For 12 years, the Babson Survey Group in partnership with other organizations, including the Online Learning Consortium (formerly the Sloan Consortium), has done critical research into the growth of online learning in American higher education that it publishes in the report Grade Level: Tracking Online Education in the United States. The research has been enormously helpful in understanding the actual numbers of students learning online in accredited institutions and how the institutions themselves—from the administration to faculty—view online learning.
Initially, the research arguably gave a reasonably complete view of the state of online learning in all of higher education, as it showed online learning growing rapidly with growth rates of over 20 percent in 2003, 2005, and 2009. But as of late, the research has suggested that the growth of online learning is flattening. It was 6.1 percent in the fall of 2012 and, according to the most recent report published in January 2015, 3.7 percent in the fall of 2013. Does this mean that online learning is not the disruptive innovation it was heralded to be?

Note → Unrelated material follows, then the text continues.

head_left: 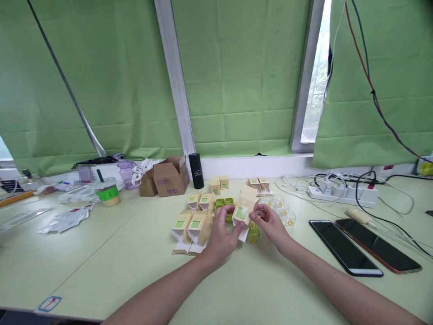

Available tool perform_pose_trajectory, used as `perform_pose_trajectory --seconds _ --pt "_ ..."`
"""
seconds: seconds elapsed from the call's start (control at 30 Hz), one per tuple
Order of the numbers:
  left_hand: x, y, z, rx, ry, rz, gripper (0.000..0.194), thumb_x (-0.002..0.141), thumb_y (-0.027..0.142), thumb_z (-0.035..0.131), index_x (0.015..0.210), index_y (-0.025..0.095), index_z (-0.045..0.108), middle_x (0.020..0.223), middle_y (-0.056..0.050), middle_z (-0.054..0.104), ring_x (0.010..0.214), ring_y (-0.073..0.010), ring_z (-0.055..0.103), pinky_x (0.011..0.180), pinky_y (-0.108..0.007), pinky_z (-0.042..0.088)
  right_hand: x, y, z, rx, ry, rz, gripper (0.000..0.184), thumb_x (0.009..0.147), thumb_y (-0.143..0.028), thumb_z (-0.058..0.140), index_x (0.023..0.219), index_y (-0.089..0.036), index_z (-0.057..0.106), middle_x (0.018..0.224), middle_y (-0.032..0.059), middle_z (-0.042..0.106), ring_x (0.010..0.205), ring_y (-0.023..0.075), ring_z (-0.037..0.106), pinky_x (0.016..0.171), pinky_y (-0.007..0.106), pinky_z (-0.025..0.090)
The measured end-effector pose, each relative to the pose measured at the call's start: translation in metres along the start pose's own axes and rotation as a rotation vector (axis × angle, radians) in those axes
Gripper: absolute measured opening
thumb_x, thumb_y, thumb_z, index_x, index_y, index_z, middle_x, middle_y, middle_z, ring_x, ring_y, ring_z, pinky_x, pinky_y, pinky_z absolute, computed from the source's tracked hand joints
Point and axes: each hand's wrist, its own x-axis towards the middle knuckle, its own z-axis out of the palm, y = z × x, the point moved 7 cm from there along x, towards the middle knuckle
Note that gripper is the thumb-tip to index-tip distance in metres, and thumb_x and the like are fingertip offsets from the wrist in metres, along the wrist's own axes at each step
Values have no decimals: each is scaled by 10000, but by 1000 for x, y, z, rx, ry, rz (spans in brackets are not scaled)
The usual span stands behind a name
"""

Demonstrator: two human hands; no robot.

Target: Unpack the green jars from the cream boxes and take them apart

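Both my hands hold one small tan carton with a green label [244,207] just above the pale green table [135,262]. My left hand [221,234] grips its lower left side, thumb near the bottom flap. My right hand [270,223] pinches its right edge. Under the carton sits a small green jar [253,233]. To the left lie several identical tan cartons [192,225], some open-ended. Behind the carton stand green jars [223,203], and clear lids or cups with yellow centres [286,215] lie to the right.
Two phones [345,247] lie at the right, near a power strip [341,193] with tangled cables. A brown cardboard box [169,178], a black cylinder [196,170], a purple bottle [126,174], a cup with a green band [108,192] and white packets [67,219] stand at the left and back.
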Motion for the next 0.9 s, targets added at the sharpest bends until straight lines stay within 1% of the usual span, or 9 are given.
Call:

I don’t think it does. As Clayton Christensen is fond of saying, God didn’t create data; humans create data to try to capture the complexity of the world around them. By its nature, data is backward looking, and most data is incapable of telling the truth. In this case, I think the flattening growth rate of online learning for credit within accredited institutions misses the bigger picture—although I do think it suggests that the pending disruption may take somewhat longer than many have forecasted in the past.